1. ## Integral Test

Hi, im trying to perform an integral test on the following:

$\displaystyle \sum _{n=1}^{\infty }{\frac {1}{n\ln \left( n+1 \right) }}$

I know the theory is to integrate the function and then to evaluate it and see if it is finite... however i am having some problems with the integration. Can anyone help?

2. Originally Posted by Mathman87
Hi, im trying to perform an integral test on the following:

$\displaystyle \sum _{n=1}^{\infty }{\frac {1}{n\ln \left( n+1 \right) }}$

I know the theory is to integrate the function and then to evaluate it and see if it is finite... however i am having some problems with the integration.

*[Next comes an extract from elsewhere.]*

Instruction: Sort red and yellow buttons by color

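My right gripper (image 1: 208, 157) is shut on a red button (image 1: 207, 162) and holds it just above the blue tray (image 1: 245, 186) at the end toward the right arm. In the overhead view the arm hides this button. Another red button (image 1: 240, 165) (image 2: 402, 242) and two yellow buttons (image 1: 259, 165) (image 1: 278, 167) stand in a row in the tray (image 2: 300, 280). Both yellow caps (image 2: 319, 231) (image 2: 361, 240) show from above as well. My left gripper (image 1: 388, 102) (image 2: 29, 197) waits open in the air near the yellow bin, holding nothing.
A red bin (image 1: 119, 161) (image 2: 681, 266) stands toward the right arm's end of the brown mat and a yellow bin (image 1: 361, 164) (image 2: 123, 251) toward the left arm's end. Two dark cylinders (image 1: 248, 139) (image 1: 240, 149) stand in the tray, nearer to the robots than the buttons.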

Can anyone help?
use the integral test to show $\displaystyle \sum_{n=2}^\infty \frac{1}{n\ln{n}}$ diverges ... then use the limit comparison test with this divergent series to show $\displaystyle \sum_{n=1}^\infty \frac{1}{n\ln(n+1)}$ also diverges.

3. $\displaystyle \sum _{n=1}^{\infty }{\frac {1}{n\ln \left( n+1 \right) }}$ behaves like $\displaystyle \sum _{n=1}^{\infty }{\frac {1}{n\ln \left( n \right) }}$; thus, $\displaystyle \int_1^\infty \frac{1}{n\ln(n)} dn = \left(\ln \ln(n)\right) |_1^\infty$